> [WORK TASK] Below are the records. Gather each line that holds "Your".

> [DATA FOR THE TASK]

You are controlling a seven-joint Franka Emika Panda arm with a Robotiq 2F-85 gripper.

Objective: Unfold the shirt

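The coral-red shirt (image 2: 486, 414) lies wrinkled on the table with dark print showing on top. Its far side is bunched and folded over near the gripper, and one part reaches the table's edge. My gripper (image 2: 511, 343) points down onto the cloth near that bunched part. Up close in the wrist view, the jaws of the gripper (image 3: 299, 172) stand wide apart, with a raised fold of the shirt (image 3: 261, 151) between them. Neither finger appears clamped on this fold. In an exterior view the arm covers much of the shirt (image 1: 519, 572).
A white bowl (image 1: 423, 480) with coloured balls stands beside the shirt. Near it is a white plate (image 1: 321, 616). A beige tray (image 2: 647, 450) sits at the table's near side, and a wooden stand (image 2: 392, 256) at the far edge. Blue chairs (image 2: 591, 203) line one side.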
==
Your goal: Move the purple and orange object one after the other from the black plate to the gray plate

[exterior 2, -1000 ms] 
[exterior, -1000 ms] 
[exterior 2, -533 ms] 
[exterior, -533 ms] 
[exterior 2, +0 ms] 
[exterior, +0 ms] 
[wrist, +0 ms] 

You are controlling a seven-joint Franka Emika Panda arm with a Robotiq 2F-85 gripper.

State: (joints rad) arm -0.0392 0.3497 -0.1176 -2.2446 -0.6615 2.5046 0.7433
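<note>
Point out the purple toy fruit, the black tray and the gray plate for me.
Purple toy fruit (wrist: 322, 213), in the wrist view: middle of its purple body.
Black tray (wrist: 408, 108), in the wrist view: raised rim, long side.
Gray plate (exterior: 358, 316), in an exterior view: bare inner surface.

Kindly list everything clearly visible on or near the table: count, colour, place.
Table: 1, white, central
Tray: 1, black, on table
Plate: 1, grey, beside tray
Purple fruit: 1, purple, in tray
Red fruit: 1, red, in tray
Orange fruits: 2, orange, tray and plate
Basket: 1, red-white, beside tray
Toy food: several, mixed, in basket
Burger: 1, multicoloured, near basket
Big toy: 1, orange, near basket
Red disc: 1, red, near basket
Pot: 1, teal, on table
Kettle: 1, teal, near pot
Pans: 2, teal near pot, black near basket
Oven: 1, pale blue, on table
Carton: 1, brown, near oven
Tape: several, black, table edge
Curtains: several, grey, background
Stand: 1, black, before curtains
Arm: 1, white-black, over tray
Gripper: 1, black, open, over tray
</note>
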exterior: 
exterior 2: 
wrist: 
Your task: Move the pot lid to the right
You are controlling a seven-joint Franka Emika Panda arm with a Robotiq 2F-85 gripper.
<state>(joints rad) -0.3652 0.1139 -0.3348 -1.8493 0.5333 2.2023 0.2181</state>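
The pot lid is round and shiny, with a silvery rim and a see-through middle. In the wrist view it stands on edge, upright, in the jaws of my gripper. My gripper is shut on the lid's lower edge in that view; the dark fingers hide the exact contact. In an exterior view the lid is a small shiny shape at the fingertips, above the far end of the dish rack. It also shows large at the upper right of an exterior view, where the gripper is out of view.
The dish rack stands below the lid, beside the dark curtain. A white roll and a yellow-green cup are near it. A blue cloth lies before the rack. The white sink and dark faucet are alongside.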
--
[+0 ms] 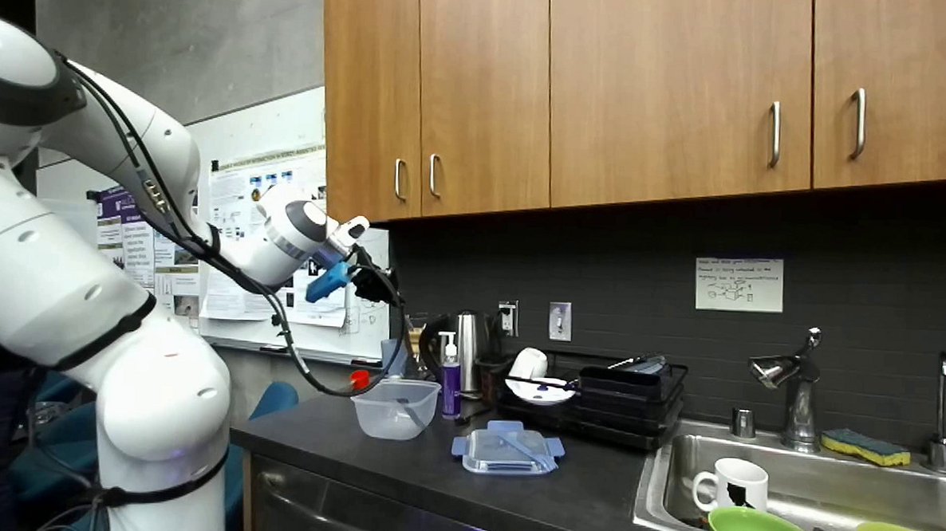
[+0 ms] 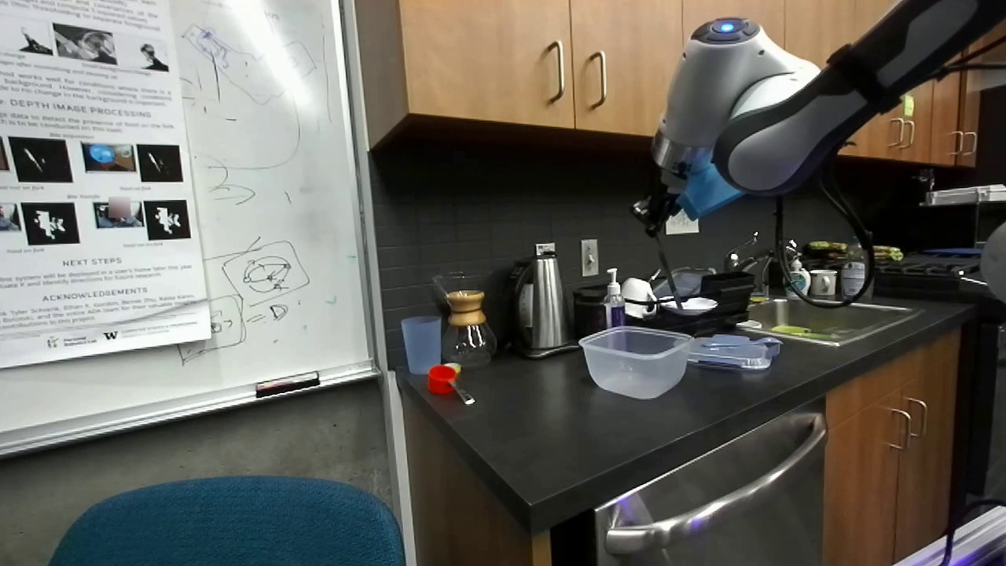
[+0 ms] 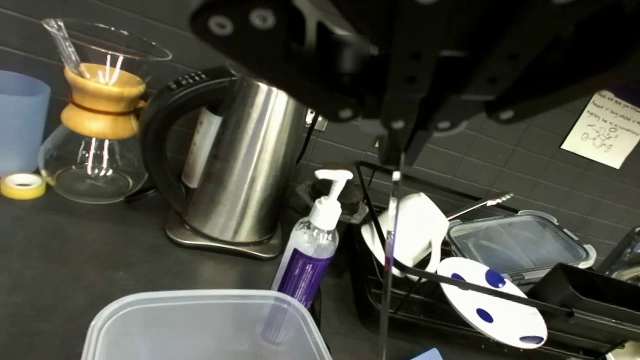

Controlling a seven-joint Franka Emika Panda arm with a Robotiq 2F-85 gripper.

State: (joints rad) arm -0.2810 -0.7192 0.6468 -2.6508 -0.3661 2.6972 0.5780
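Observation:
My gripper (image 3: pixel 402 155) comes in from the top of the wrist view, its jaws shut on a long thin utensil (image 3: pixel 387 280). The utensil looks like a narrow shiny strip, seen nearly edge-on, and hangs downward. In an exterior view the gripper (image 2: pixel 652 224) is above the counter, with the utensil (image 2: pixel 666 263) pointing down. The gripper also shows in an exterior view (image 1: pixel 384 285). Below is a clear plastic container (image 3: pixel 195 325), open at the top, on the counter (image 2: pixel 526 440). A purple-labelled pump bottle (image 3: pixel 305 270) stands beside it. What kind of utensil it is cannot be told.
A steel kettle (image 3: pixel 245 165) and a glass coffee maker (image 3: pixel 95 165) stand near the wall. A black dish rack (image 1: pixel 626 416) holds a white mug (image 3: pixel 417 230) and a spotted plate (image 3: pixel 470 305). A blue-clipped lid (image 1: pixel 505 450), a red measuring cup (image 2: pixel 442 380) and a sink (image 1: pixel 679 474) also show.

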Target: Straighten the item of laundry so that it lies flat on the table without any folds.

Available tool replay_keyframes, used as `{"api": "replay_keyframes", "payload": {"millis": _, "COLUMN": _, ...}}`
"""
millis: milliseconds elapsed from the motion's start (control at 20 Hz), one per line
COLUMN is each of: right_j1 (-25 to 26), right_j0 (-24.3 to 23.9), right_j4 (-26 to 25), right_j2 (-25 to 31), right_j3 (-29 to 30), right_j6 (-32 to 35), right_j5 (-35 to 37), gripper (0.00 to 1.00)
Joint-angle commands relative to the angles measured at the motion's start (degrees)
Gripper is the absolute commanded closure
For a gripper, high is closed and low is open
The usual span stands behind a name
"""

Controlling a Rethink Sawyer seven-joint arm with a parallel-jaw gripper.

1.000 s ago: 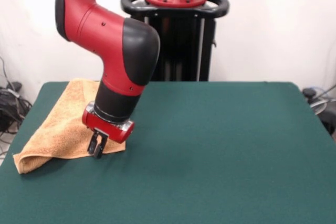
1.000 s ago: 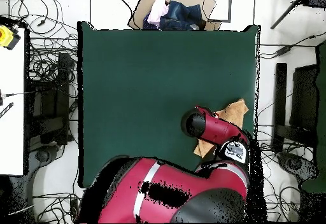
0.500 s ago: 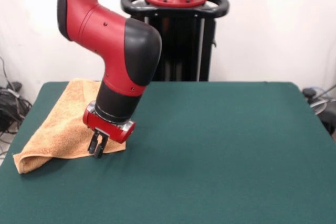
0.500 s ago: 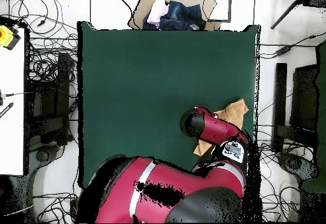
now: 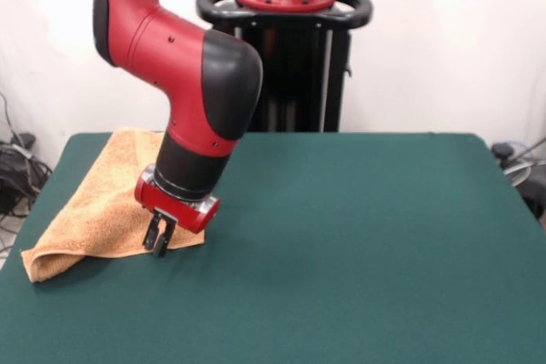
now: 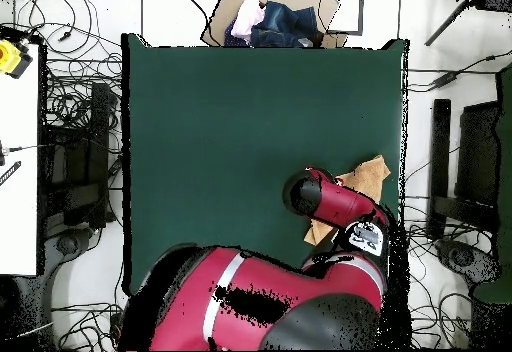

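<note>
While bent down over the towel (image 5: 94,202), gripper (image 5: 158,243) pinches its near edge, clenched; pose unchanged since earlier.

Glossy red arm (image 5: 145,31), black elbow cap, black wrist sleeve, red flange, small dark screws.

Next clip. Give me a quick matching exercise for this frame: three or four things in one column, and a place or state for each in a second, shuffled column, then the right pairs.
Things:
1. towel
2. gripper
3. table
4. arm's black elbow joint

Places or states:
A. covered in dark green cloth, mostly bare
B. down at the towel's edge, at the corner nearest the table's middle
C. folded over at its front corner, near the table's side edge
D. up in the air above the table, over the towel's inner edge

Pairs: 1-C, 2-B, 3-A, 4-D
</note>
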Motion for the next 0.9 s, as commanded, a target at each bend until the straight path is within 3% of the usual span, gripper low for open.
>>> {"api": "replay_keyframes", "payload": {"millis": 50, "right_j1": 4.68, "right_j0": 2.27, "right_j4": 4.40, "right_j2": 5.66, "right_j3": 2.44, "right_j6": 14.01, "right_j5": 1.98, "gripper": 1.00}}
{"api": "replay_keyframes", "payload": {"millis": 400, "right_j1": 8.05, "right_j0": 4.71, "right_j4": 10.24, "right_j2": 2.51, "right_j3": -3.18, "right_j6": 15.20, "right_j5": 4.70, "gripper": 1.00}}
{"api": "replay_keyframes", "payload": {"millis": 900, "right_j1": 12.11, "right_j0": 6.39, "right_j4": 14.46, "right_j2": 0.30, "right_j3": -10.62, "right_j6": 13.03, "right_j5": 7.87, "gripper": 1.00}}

> [EXPECTED ANSWER]
Your goal: Move the purple and orange object one after the other from the black plate to the gray plate
Your task: Move the pot lid to the right

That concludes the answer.